■ **TASK DETAILS**: Each line of the data below between the one containing "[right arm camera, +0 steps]" and the one containing "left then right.", both included, is to be repeated exactly. Please omit pictures.

■ **ENTRIES SUPPLIED**:
+ + + + + + +
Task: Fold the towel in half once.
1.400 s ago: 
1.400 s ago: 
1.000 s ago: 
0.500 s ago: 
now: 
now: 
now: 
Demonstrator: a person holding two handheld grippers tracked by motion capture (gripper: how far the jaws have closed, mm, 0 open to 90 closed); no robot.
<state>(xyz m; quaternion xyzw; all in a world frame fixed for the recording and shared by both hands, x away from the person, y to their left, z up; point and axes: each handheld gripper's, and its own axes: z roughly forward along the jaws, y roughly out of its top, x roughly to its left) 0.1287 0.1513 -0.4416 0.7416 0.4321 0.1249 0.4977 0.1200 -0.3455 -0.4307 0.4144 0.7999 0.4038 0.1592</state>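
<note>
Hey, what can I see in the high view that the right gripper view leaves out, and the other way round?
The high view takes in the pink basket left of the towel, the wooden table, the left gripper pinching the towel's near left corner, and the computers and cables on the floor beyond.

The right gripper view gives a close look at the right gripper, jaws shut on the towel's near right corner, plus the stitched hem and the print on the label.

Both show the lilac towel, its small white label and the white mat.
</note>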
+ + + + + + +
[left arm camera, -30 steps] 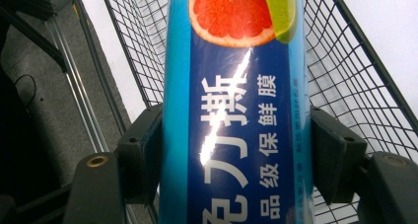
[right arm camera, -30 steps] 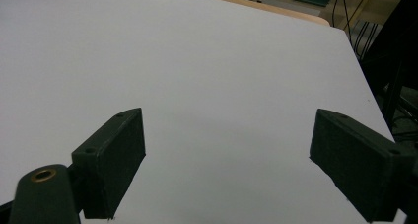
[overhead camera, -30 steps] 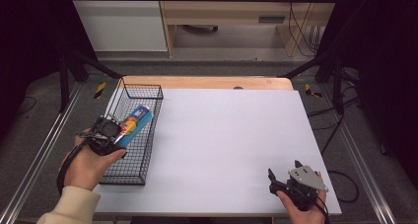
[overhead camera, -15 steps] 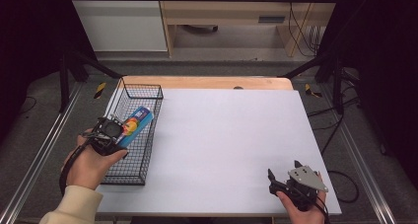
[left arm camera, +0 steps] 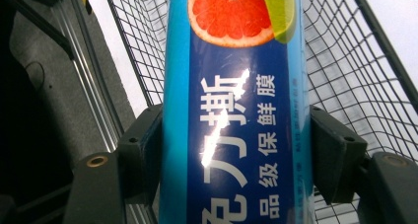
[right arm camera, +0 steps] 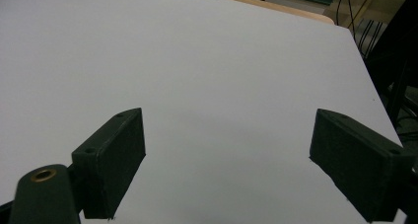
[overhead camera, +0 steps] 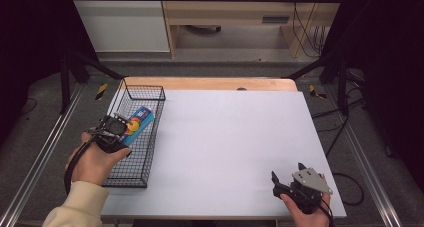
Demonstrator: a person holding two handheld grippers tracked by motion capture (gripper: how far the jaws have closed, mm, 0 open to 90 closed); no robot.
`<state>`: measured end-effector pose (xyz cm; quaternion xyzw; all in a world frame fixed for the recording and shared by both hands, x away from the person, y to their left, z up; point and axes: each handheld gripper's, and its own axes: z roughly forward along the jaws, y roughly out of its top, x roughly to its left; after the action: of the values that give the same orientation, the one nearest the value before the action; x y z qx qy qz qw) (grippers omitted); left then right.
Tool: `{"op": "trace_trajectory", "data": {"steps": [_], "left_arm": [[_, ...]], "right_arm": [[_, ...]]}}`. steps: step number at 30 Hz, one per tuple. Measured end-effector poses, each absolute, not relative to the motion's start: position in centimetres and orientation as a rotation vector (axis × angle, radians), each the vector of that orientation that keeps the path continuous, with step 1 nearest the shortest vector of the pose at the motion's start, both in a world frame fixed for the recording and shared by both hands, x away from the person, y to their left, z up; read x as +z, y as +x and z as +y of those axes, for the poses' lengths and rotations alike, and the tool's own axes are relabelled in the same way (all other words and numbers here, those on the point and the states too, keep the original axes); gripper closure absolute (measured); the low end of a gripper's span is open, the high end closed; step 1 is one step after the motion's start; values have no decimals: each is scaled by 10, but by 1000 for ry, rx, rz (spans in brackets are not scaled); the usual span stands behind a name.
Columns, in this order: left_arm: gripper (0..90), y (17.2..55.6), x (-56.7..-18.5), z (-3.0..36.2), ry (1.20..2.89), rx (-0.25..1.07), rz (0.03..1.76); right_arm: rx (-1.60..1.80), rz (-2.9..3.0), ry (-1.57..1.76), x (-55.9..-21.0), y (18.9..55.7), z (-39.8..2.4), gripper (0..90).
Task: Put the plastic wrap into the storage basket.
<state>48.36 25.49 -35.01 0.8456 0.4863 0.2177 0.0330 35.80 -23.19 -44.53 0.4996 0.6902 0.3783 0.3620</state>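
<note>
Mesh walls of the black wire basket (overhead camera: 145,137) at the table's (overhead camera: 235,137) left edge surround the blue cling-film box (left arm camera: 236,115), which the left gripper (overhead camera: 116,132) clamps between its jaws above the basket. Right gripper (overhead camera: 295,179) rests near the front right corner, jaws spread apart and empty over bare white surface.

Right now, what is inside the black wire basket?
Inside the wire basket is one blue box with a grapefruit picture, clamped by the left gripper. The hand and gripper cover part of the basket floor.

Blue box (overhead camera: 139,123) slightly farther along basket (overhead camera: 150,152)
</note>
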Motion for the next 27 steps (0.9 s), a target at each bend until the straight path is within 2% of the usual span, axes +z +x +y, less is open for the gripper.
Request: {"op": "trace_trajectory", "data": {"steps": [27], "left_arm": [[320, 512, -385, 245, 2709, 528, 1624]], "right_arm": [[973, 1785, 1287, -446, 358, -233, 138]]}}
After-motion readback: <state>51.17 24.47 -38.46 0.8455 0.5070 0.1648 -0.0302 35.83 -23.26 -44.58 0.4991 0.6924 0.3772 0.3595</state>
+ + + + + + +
■ **ANSWER TO THE EXERCISE**:
[right arm camera, +0 steps] 
[overhead camera, +0 steps] 
Demonstrator: a person holding two handheld grippers tracked by motion capture (gripper: how far the jaws have closed, mm, 0 open to 90 closed); no robot.
`<state>`: measured end-effector pose (xyz cm; quaternion xyzw; all in a world frame fixed for the recording and shared by both hands, x away from the person, y to their left, z up; point and axes: each handheld gripper's, and its own axes: z roughly forward along the jaws, y roughly out of its top, x roughly to its left; after the action: of the values that give the same orientation, the one nearest the value before the action; x y z qx qy qz qw) (grippers omitted); left then right.

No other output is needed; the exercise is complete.